That is a terrifying thought! Think about all the mitzvot we do -- all those times that we made it on time to pray & to minyan; all those times we dressed modestly, kept kosher, kept Shabbat and the Chagim, gave tzdaka, did chessed at the nursing home or hasc or camp simcha, and how about the really rare mitzvot -- like when you wrote a letter in the sefer Torah and/or shiluach haken?? Do we really want to give all of those precious good deeds away JUST because we're agitated and can't control our mouthes?
2) when one speaks lashon hara, his mouth is tainted, and therefore, his tefilliot are considered impure. His tefillot are not accepted easily in Shamayim, and therefore, speaking improperly can severely impact the power and results of your tefillot -- for the worse! (In fact, this is why we recite "Elokai, Netzor Leshoni Mi'Ra'ah u'sfatai medaber mirma" (translation: G-d, stop my tongue from evil and my lips from speaking negatively) after Shemonah Esreh 3x a day.)

I had a teacher in seminary who got married in her late 20s (or early 30s). At the time, she couldn't figure out why she was still single. She grew up religious and worked on herself tremendously throughout the her seminary and college years. She was intelligent and had a good career, good looks, prestigious education/degrees, and she just wanted to marry a holy guy who loved Torah. She couldn't figure it out: WHY AM I STILL SINGLE?!
So, she went to Rebbetzin Kanyevsky for a bracha. Rebbetzin Kanyevsky asked her "have you studied shmirat halashon?"
My teacher responded "yes, twice already."
The Rebbetzin's advice? "Learn it again."

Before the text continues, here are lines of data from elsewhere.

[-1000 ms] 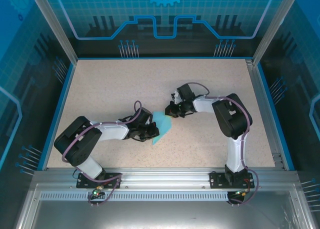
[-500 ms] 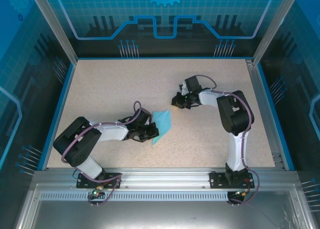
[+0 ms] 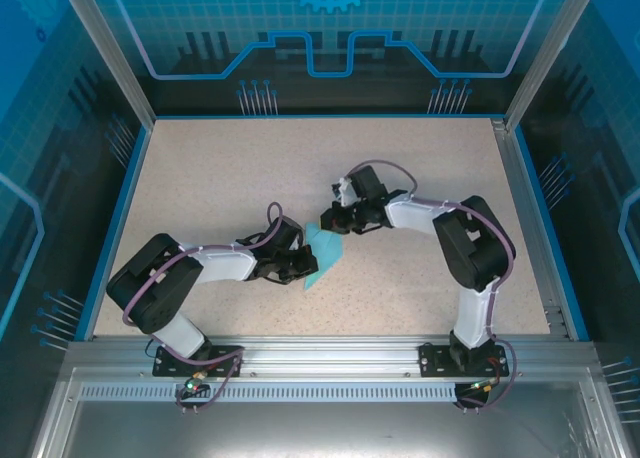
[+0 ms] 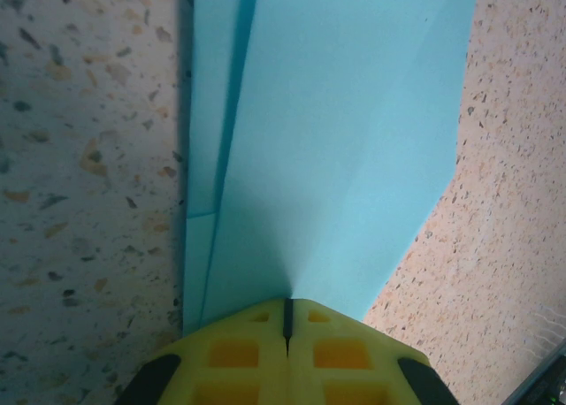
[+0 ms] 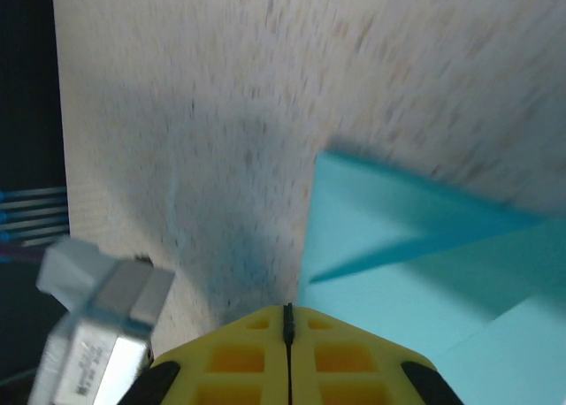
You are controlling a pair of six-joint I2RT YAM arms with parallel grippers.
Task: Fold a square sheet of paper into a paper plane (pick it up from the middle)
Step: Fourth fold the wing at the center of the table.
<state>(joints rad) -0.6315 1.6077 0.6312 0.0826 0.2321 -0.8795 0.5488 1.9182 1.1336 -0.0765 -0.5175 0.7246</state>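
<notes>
The cyan paper [image 3: 326, 248] lies folded flat on the speckled table, mid-table between the two arms. In the left wrist view the paper [image 4: 345, 140] shows overlapping layers and runs under my yellow fingertips. My left gripper [image 3: 300, 264] [image 4: 287, 301] is shut, its tips down on the paper's near-left edge; I cannot tell whether it pinches a layer. My right gripper [image 3: 328, 219] [image 5: 287, 309] is shut with nothing between its fingers, just past the far corner of the paper [image 5: 416, 272], where a raised fold edge shows.
The table [image 3: 220, 168] is ringed by a blue rim and metal frame posts [image 3: 110, 53]. A grey-white part of the left arm [image 5: 97, 321] sits close beside the right gripper. Open table lies behind and to the right of the paper.
The right gripper drew back up and to the right, away from the paper, then returned to its far corner. The left arm and the paper stayed put.
</notes>
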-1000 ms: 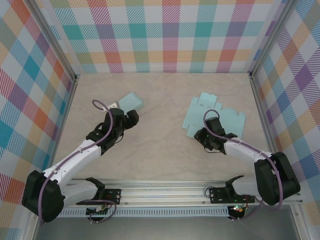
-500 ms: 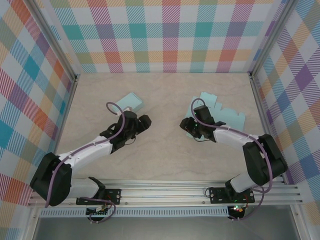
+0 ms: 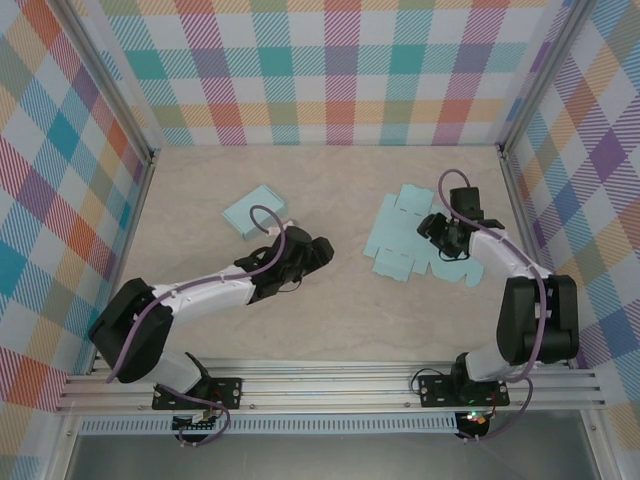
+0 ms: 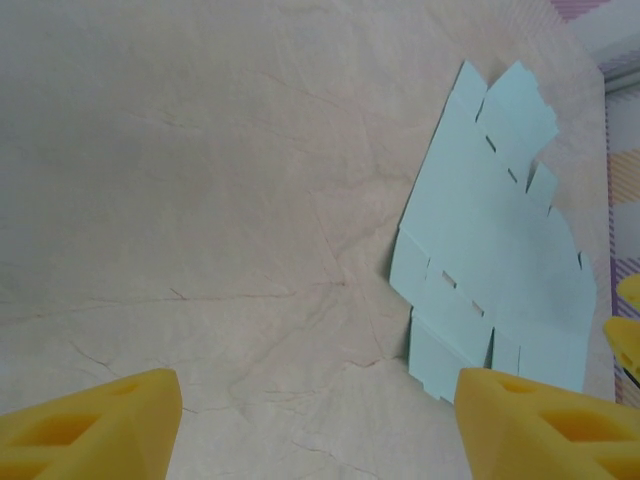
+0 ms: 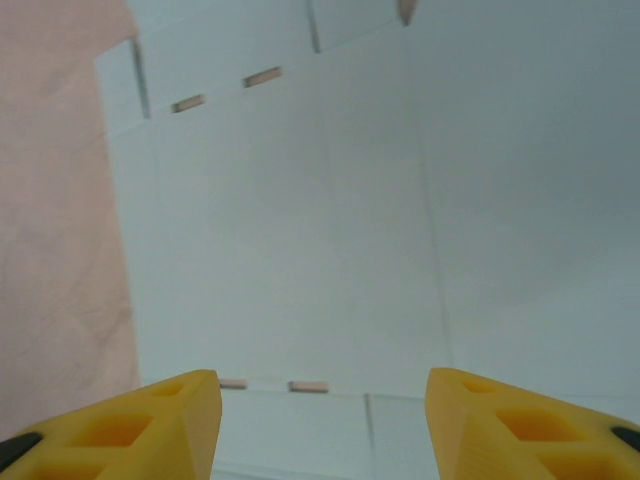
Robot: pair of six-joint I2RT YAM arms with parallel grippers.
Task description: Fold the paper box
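Note:
The paper box is a flat pale-blue cut-out (image 3: 400, 235) lying unfolded on the table, right of centre. In the left wrist view this sheet (image 4: 495, 240) lies ahead and to the right. My left gripper (image 3: 320, 250) hovers over bare table left of the sheet, open and empty (image 4: 320, 425). My right gripper (image 3: 436, 230) hangs over the sheet's right part, pointing left. Its yellow fingers stand open (image 5: 322, 425) just above the blue card (image 5: 330, 220), with nothing between them.
A second pale-blue box, folded up (image 3: 255, 211), sits at the back left behind the left arm. Checked walls (image 3: 340, 70) enclose the table on three sides. Bare table surface (image 3: 340, 320) lies between the arms.
The left arm has swung right, away from the folded box toward the middle. The right arm has moved from the sheet's near-left edge to its right side, and its jaws have opened wider.

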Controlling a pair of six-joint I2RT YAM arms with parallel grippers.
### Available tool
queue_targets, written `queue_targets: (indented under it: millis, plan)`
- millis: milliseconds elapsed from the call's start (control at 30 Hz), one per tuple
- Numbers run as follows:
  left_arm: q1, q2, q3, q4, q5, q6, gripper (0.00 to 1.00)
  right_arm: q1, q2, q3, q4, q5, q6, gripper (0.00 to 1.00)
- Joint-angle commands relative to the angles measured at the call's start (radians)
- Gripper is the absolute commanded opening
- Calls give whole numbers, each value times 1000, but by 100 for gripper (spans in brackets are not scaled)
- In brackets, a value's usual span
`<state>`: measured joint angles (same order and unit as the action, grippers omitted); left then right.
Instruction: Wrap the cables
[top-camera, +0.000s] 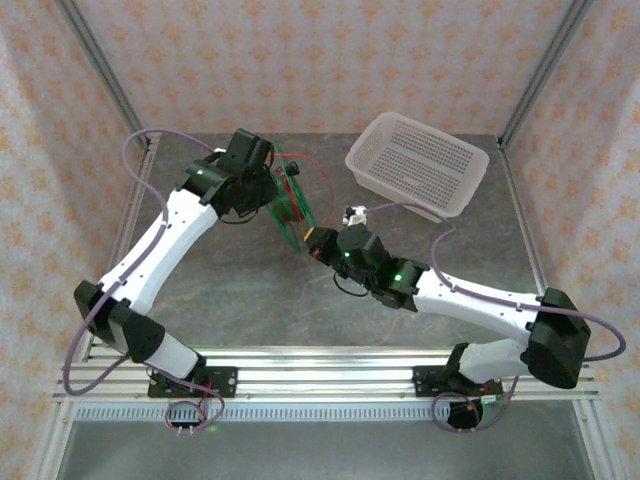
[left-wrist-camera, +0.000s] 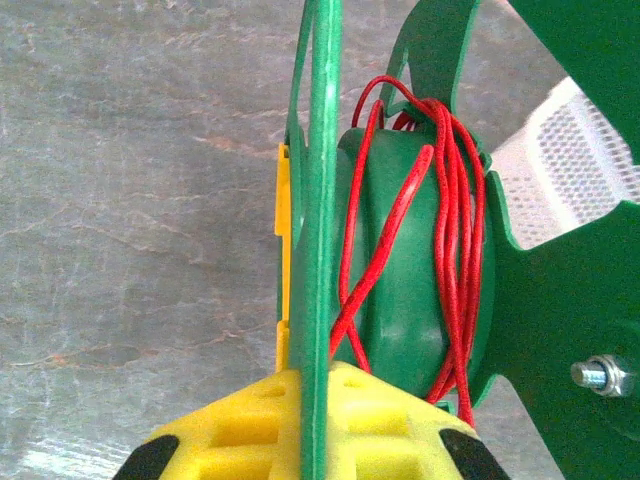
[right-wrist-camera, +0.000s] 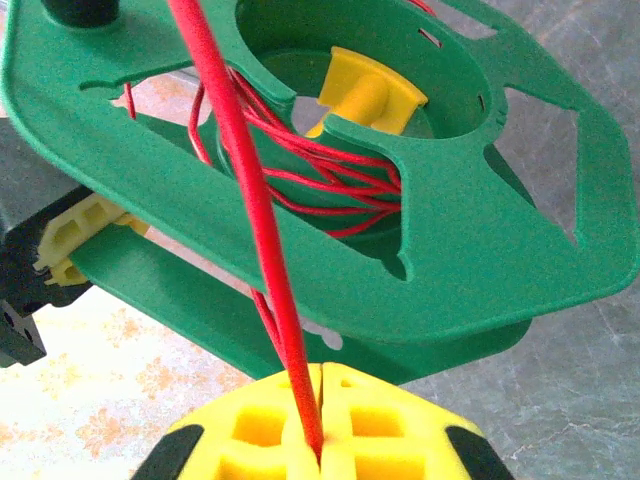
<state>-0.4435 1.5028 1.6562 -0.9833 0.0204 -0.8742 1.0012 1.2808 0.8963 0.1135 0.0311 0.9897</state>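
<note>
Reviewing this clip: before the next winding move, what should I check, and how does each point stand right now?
1. The left gripper grips the green spool by a flange, jaws shut: ok.
2. The right gripper pinches the red wire, jaws shut: ok.
3. The red wire leaves the right gripper straight, without slack: ok.
4. Turns lie snug on the hub: not ok, they are loose and crossing.
5. How much wire is left to wind: cannot tell.
6. The white basket stands apart from the green spool: ok.
</note>
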Motion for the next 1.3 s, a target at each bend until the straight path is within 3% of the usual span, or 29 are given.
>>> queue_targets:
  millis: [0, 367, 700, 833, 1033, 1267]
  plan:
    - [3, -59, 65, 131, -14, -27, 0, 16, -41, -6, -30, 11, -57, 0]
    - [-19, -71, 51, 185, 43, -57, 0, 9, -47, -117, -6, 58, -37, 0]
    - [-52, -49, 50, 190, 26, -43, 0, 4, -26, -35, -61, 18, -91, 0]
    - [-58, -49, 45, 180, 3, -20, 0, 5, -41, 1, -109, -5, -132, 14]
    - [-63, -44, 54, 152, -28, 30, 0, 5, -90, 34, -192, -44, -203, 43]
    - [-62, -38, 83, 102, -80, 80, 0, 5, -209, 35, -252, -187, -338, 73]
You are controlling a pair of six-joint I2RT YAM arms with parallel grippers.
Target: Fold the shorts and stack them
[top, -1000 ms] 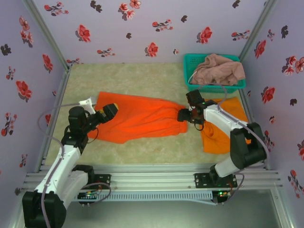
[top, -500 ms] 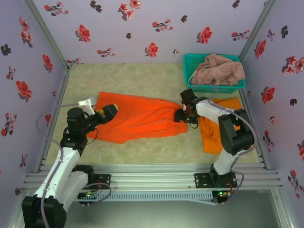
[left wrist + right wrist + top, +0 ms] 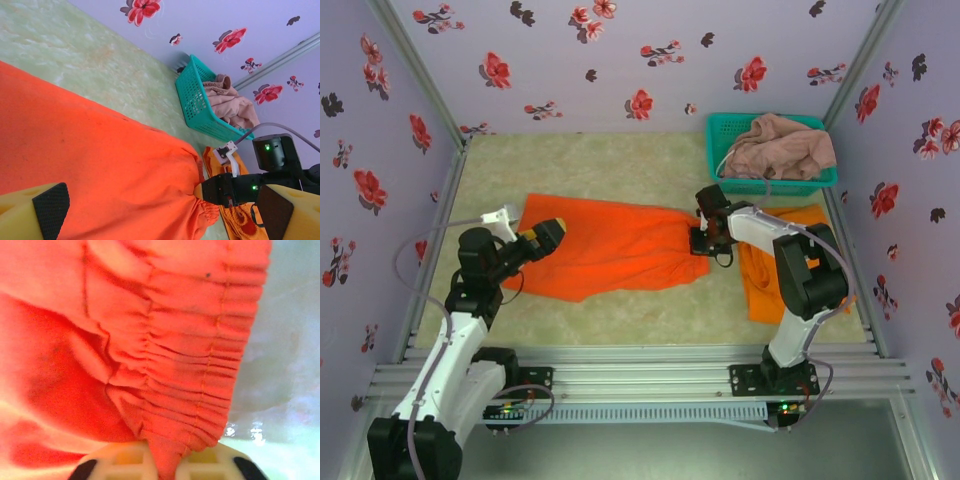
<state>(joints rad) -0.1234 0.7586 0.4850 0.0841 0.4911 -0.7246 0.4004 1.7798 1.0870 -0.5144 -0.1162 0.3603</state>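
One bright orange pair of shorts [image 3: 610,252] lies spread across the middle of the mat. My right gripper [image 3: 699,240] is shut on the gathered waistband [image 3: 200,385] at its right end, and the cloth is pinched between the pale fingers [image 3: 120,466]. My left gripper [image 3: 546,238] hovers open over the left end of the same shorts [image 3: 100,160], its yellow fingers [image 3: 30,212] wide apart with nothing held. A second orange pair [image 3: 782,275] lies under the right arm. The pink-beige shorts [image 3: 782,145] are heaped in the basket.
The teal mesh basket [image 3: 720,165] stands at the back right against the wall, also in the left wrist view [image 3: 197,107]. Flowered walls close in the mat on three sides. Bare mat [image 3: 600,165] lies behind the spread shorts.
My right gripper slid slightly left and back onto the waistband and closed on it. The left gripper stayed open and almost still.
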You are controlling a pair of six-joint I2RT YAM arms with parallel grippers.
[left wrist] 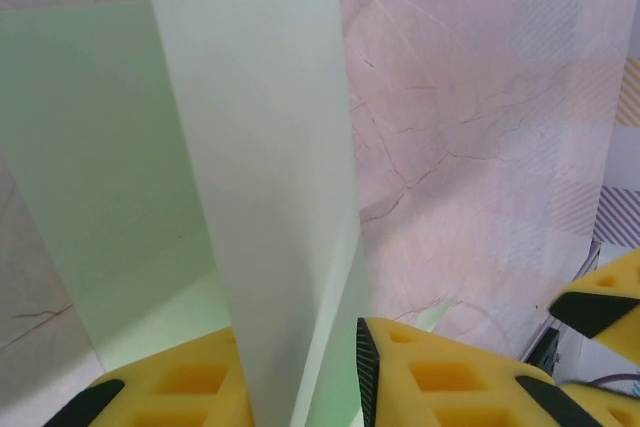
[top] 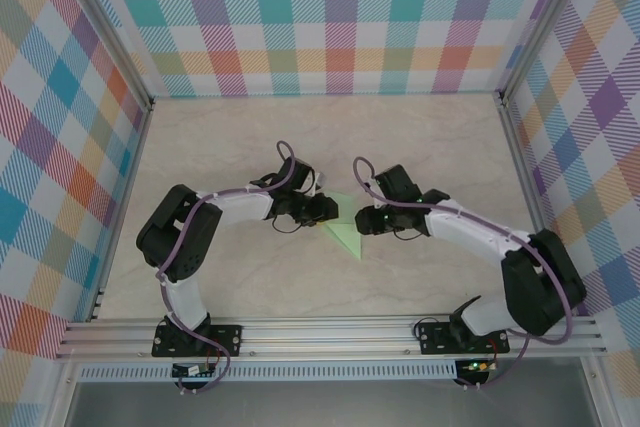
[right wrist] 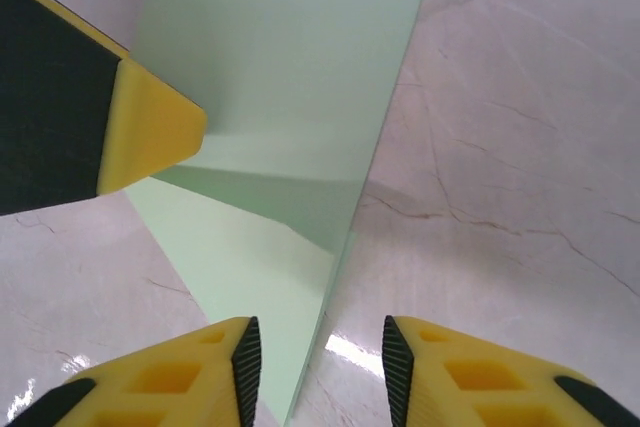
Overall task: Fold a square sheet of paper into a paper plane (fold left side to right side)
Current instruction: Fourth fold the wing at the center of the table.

My teacher heeded her advice and guess what?
she is married to a highly knowledgable, charismatic, and respected rabbi who loves her dearly, and they named one of her sons "Yisrael Meir" -- the Chafetz Chaim's name.

Learning has tremendous value. But it must be applied. And once it's applied, then your tefillot can reach the Kiseh Hakavod more smoothly. We must understand and appreciate the incredible power of shmirat halashon!

A friend of mine e-mailed me a powerful letter that Rebbetzin Kanyevsky published:

Dear women and girls! We need you to help us in prayers!
The situation in Eretz Yisrael is very difficult. We are suffering terrible losses, many orphans and widows from different diseases. My husband, The Rabbi, was asked what could be the reason for all these tragedies. The Rabbi opened a Gemara and said it's because of foul language. And how can we correct ourselves? Only by watching what we say.
I read an article written by Rabbi Segal from Manchester who writes:
"Never did I see a person who learned 2 Halachot of Shemirat Halashon every day and didn't see salvation from above, whether in children, in shidduch, good health, parnasa or bringing up the children. He had promised that whoever will learn the Chafetz Hayim, he will be his defender in Heaven. "And we witnessed miracles that happened to people who took upon themselves two Halachot every day and saw Yeshuot.

While I was reading the article a woman walked in crying and said she has a number of aging daughters that are still not married. I showed her the article and immediately she said she will learn two Halachot of Shemirat Halashon every day. Within three days one daughter got engaged.
Two months later her second daughter and ba"h this woman saw many Yeshuot. Like her, hundreds of girls who took upon themselves the Shemirat Halashon got married.

A different story is about a woman who came to us about a year ago with great sorrow saying that she'd been married for 20 years and she didn't have children. I advised her to learn two Halchot every day and B"H she conceived and now has a month old baby boy.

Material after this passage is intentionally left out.